**DIRECTIONS**.
Return the full listing word for word, but drop every picture from it.

**** COLLECTED MATERIAL

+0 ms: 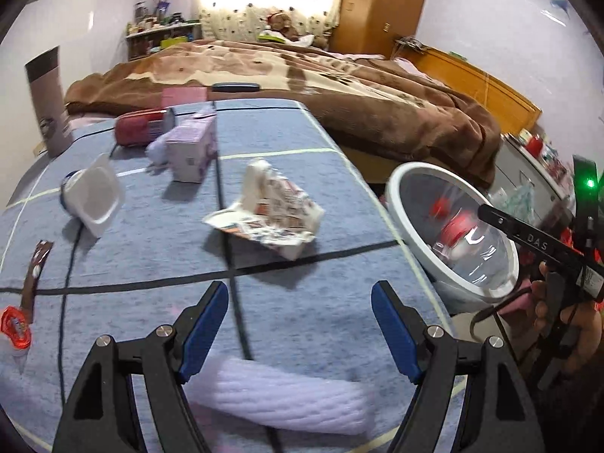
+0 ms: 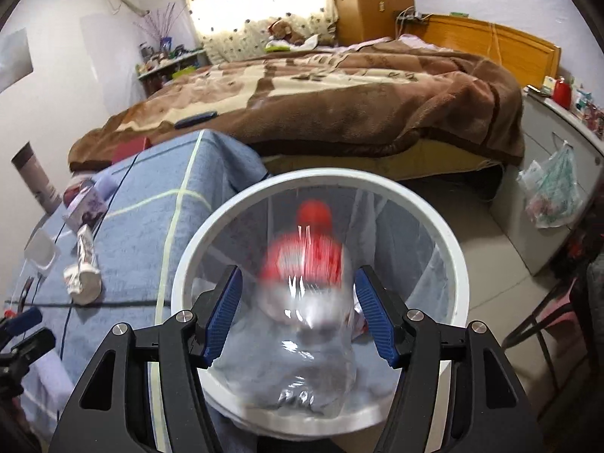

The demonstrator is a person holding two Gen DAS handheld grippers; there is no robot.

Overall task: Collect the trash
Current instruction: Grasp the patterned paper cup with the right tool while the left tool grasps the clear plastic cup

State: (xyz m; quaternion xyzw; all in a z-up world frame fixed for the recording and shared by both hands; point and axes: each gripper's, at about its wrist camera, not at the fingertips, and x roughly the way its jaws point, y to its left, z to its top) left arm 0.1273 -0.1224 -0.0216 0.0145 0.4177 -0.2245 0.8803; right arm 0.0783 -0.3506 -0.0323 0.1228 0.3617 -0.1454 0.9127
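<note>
My right gripper (image 2: 298, 298) is open over the white bin (image 2: 449, 241). A clear plastic bottle with a red cap and label (image 2: 302, 283) is blurred between its fingers, over the bin's mouth; the pads stand apart from it. The bin (image 1: 400, 188) and bottle (image 1: 464, 238) also show in the left wrist view. My left gripper (image 1: 300, 313) is open and empty above the blue table cloth (image 1: 339, 302). Ahead of it lie a crumpled white wrapper (image 1: 271, 207), a white cup on its side (image 1: 94, 196), a purple carton (image 1: 192, 143) and a red can (image 1: 139, 126).
A white roll (image 1: 283, 396) lies under my left gripper. A brown wrapper (image 1: 37, 264) and a red-white piece (image 1: 15, 328) lie at the table's left. A tall tube (image 1: 49, 102) stands at the far left. A bed with a brown blanket (image 2: 321, 94) is behind.
</note>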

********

**ANSWER SECTION**.
+0 ms: 
+0 ms: 

The demonstrator is a person holding two Gen DAS handheld grippers; there is no robot.

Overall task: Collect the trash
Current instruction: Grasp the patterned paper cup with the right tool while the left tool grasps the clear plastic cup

State: (xyz m; quaternion xyzw; all in a z-up world frame fixed for the recording and shared by both hands; point and axes: each gripper's, at about its wrist camera, not at the fingertips, and x roughly the way its jaws point, y to its left, z to its top) left arm 0.1273 -0.1224 -0.0216 0.0145 0.4177 -0.2245 0.8803; right arm 0.0783 -0.3506 -0.0323 0.1228 0.3617 -0.1454 0.9127
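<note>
My right gripper (image 2: 298, 298) is open over the white bin (image 2: 449, 241). A clear plastic bottle with a red cap and label (image 2: 302, 283) is blurred between its fingers, over the bin's mouth; the pads stand apart from it. The bin (image 1: 400, 188) and bottle (image 1: 464, 238) also show in the left wrist view. My left gripper (image 1: 300, 313) is open and empty above the blue table cloth (image 1: 339, 302). Ahead of it lie a crumpled white wrapper (image 1: 271, 207), a white cup on its side (image 1: 94, 196), a purple carton (image 1: 192, 143) and a red can (image 1: 139, 126).
A white roll (image 1: 283, 396) lies under my left gripper. A brown wrapper (image 1: 37, 264) and a red-white piece (image 1: 15, 328) lie at the table's left. A tall tube (image 1: 49, 102) stands at the far left. A bed with a brown blanket (image 2: 321, 94) is behind.
</note>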

The requested output has been produced.